When Silo begins, the last 10,000 people on Earth have lived in it for so many generations that they don't even know who built it.

Ferguson said she discussed the themes with author Howey, as well as Graham Yost, who adapted the books for television.

"We talked about the analogy of being locked underground and what does that do to people for 200 years?" Ferguson said. "They wouldn't have seen anything else [except] what's inside the silo."

Juliette's work leads to some intense physical scenes. In the show's third episode, she must repair a part in a flooding tank. Ferguson said she and the camera operator were alone in the heated water.

"It was like sitting in a jacuzzi," Ferguson said.
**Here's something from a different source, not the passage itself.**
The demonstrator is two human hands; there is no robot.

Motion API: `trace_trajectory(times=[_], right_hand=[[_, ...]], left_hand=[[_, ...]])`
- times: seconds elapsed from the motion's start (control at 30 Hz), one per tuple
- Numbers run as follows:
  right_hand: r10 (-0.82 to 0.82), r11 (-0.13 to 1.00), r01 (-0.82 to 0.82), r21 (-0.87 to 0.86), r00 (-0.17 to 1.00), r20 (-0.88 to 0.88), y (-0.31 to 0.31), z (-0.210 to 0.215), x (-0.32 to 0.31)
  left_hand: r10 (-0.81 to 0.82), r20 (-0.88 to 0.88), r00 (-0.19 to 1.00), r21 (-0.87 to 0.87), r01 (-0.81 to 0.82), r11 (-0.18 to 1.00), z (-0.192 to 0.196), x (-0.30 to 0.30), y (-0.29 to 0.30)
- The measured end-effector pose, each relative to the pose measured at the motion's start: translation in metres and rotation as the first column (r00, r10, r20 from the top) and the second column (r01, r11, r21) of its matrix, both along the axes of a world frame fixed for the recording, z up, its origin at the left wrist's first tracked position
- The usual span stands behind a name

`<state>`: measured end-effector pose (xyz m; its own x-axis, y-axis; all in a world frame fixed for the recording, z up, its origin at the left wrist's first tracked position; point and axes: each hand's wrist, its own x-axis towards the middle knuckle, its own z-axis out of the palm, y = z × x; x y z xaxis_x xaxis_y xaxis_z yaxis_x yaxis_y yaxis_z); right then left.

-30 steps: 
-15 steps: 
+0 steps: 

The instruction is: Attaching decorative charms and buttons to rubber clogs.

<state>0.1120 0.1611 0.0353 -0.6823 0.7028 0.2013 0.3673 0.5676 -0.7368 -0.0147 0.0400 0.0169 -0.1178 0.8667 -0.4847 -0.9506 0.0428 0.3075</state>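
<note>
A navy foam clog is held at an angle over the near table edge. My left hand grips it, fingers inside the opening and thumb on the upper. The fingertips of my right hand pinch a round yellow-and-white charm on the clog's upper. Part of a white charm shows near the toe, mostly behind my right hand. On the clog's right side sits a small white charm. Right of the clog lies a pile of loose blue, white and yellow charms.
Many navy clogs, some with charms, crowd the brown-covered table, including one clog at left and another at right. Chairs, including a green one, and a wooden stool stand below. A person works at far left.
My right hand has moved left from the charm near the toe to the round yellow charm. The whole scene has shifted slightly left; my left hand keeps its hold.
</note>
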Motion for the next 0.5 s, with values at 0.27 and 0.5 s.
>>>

Ferguson also starred in adaptations of Stephen King's Doctor Sleep and Frank Herbert's Dune. For Silo and Doctor Sleep, she said she visited web pages to learn what fans wanted to see in the characters.

"I create it for them," she said.

Ferguson said she decided not to consult fans of the Dune books. Between the books, the 1984 David Lynch movie and the 2000 TV miniseries, she said she feared there would be too many conflicting expectations.

The second part of Dune opens in theaters Nov. 3. Ferguson said returning to the second Dune film felt "like we hadn't stopped" since filming the first one in 2019.

"It was as if no time had been in between," Ferguson said. "What was fun is there are so many more characters involved, so it was old versus new."

New episodes of Silo premiere Fridays on Apple TV+.